■ TO DO: Please restate verbatim the lines that open the listing below, ending with the line in which "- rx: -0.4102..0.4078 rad" occurs.

■ STORED DATA:

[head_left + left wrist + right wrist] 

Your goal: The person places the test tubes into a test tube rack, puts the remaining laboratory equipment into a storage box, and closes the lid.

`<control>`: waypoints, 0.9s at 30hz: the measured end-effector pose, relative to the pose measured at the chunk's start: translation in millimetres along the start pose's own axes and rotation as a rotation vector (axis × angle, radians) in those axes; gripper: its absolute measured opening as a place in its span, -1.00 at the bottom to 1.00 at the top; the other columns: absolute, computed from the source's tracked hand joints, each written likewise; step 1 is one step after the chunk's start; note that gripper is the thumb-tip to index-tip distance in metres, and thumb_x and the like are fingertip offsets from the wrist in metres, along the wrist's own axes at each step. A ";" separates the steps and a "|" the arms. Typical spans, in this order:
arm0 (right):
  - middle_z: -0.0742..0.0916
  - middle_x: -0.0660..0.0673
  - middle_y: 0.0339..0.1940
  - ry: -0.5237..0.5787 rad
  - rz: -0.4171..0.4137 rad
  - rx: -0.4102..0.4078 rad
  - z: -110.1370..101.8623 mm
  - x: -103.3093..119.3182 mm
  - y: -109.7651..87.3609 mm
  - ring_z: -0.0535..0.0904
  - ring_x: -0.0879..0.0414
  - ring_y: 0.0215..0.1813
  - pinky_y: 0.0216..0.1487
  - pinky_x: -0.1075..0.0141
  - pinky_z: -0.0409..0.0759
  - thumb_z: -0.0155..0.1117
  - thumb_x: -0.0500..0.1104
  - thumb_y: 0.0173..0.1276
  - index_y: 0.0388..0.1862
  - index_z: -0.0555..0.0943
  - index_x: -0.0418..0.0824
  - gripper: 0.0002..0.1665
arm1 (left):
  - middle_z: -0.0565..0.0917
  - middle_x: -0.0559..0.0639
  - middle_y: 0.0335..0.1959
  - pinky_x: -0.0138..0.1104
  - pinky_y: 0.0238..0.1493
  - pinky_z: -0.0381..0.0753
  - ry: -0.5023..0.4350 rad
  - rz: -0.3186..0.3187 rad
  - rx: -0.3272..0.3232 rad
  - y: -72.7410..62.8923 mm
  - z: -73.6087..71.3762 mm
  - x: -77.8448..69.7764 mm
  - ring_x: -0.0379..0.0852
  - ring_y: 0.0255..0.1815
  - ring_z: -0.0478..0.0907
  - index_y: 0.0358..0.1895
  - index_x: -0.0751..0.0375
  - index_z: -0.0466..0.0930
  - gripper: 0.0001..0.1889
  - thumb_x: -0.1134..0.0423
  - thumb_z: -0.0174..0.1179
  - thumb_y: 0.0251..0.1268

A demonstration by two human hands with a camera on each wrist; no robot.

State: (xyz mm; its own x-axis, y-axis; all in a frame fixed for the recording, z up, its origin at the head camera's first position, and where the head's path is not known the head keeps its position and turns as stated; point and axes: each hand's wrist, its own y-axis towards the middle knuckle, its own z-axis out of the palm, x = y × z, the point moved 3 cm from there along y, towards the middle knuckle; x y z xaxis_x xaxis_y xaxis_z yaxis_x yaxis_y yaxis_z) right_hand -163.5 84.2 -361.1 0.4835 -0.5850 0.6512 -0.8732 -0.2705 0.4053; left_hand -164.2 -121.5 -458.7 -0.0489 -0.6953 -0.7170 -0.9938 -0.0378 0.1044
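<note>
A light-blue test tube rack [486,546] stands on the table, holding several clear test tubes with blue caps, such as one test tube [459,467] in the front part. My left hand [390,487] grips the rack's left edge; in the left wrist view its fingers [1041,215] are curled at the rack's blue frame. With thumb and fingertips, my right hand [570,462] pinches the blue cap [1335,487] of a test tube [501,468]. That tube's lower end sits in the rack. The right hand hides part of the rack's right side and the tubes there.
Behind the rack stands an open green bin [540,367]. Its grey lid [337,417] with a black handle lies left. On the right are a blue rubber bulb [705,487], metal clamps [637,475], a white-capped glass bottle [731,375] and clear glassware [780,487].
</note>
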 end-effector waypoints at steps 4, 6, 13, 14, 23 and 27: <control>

■ OUTPUT FOR THIS EXERCISE:
[head_left + left wrist + right wrist] 

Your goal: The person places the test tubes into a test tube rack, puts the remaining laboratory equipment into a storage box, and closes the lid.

`<control>`: waypoints, 0.9s at 30hz: the measured end-effector pose, relative to the pose measured at the chunk's start: translation in millimetres along the start pose's own axes and rotation as a rotation vector (axis × angle, radians) in those axes; gripper: its absolute measured opening as a place in its span, -1.00 at the bottom to 1.00 at the top; the other columns: absolute, computed from the source's tracked hand joints, each written likewise; step 1 is one step after the chunk's start; note that gripper is the thumb-tip to index-tip distance in metres, and thumb_x and the like are fingertip offsets from the wrist in metres, along the wrist's own axes at each step. A ";" separates the steps and a "|" the arms. Typical spans, in this order:
arm0 (right):
  - middle_z: -0.0742..0.0916
  - middle_x: -0.0660..0.0673
  - middle_y: 0.0339..0.1940
  - ry: -0.5237..0.5787 rad
  - rz: -0.4171..0.4137 rad
  - rx: -0.4102..0.4078 rad

Nothing further is needed to complete this exercise.